> Assignment
Write out, precisely and in full, each line of the material.

↓

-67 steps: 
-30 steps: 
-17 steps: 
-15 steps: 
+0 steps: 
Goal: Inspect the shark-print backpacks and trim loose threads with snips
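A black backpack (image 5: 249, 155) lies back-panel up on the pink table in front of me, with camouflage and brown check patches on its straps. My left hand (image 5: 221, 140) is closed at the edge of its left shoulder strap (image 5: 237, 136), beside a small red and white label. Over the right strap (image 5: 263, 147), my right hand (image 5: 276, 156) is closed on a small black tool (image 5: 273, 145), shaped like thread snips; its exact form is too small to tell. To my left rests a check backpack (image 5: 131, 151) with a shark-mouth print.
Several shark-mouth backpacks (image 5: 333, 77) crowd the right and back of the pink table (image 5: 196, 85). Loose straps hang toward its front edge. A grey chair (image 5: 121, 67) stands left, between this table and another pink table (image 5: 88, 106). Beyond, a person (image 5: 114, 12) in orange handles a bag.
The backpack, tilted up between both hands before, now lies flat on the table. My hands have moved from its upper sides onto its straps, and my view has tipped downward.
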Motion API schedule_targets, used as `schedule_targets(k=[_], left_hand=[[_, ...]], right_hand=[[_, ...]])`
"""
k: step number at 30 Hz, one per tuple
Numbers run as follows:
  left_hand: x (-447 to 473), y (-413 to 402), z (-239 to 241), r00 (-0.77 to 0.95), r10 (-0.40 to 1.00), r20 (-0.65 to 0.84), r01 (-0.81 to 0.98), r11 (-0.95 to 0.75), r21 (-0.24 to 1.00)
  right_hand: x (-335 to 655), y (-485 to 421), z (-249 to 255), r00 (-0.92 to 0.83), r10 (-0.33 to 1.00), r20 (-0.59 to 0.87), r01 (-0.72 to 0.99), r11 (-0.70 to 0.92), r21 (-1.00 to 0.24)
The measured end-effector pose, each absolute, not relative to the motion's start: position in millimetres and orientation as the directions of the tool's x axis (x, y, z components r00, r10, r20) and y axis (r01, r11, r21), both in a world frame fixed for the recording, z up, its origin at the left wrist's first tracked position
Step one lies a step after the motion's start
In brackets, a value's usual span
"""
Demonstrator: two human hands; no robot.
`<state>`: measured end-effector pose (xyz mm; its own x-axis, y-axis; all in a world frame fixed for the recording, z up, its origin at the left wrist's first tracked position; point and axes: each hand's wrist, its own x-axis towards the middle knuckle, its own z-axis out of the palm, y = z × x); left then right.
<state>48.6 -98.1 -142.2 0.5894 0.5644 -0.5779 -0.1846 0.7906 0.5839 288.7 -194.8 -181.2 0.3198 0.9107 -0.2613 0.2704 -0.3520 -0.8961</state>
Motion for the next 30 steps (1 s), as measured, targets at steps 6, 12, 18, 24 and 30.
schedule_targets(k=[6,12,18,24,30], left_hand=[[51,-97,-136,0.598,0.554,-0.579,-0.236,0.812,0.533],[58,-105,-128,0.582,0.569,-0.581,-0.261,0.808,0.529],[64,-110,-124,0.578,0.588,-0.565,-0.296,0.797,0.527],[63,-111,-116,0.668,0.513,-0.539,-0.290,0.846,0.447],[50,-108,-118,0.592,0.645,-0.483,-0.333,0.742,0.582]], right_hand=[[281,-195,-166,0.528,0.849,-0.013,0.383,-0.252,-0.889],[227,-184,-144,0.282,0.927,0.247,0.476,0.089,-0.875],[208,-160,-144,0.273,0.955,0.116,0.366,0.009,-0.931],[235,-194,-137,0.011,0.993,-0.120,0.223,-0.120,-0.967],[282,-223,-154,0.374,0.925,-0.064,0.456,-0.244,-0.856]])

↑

> Response for this exercise
-67 steps: 
-30 steps: 
-17 steps: 
-15 steps: 
+0 steps: 
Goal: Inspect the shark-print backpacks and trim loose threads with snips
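A black backpack (image 5: 249, 155) lies back-panel up on the pink table in front of me, with camouflage and brown check patches on its straps. My left hand (image 5: 221, 140) is closed at the edge of its left shoulder strap (image 5: 237, 136), beside a small red and white label. Over the right strap (image 5: 263, 147), my right hand (image 5: 276, 156) is closed on a small black tool (image 5: 273, 145), shaped like thread snips; its exact form is too small to tell. To my left rests a check backpack (image 5: 131, 151) with a shark-mouth print.
Several shark-mouth backpacks (image 5: 333, 77) crowd the right and back of the pink table (image 5: 196, 85). Loose straps hang toward its front edge. A grey chair (image 5: 121, 67) stands left, between this table and another pink table (image 5: 88, 106). Beyond, a person (image 5: 114, 12) in orange handles a bag.
The backpack, tilted up between both hands before, now lies flat on the table. My hands have moved from its upper sides onto its straps, and my view has tipped downward.
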Motion API schedule_targets, used as `schedule_targets(k=[_], left_hand=[[_, ...]], right_hand=[[_, ...]])`
"""
k: step number at 30 Hz, one per tuple
Numbers run as follows:
  left_hand: x (-447 to 473), y (-413 to 402), z (-239 to 241), r00 (-0.77 to 0.95), r10 (-0.40 to 1.00), r20 (-0.65 to 0.84), r01 (-0.81 to 0.98), r11 (-0.95 to 0.75), r21 (-0.24 to 1.00)
  right_hand: x (-335 to 655), y (-485 to 421), z (-249 to 255), r00 (-0.92 to 0.83), r10 (-0.33 to 1.00), r20 (-0.59 to 0.87), r01 (-0.72 to 0.99), r11 (-0.70 to 0.92), r21 (-1.00 to 0.24)
The measured end-effector pose, each absolute, not relative to the motion's start: position in millimetres and orientation as the directions of the tool's x axis (x, y, z components r00, r10, r20) and y axis (r01, r11, r21), both in a world frame fixed for the recording, z up, its origin at the left wrist's first tracked position
Step one lies a step after the motion's start
In brackets, a value's usual span
"""
Demonstrator: two human hands; no robot.
`<state>`: measured end-effector pose (xyz mm; its own x-axis, y-axis; all in a world frame fixed for the recording, z up, its origin at the left wrist's first tracked position; point and axes: each hand's wrist, its own x-axis towards the middle knuckle, its own z-axis out of the palm, y = z × x); left then right.
<state>48.6 -98.1 -142.2 0.5894 0.5644 -0.5779 -0.1846 0.7906 0.5839 288.7 -194.8 -181.2 0.3198 0.9107 -0.2613 0.2704 -0.3520 -0.8961</state>
Motion for the next 30 steps (1 s), as measured, targets at steps 6, 12, 18, 24 and 30.
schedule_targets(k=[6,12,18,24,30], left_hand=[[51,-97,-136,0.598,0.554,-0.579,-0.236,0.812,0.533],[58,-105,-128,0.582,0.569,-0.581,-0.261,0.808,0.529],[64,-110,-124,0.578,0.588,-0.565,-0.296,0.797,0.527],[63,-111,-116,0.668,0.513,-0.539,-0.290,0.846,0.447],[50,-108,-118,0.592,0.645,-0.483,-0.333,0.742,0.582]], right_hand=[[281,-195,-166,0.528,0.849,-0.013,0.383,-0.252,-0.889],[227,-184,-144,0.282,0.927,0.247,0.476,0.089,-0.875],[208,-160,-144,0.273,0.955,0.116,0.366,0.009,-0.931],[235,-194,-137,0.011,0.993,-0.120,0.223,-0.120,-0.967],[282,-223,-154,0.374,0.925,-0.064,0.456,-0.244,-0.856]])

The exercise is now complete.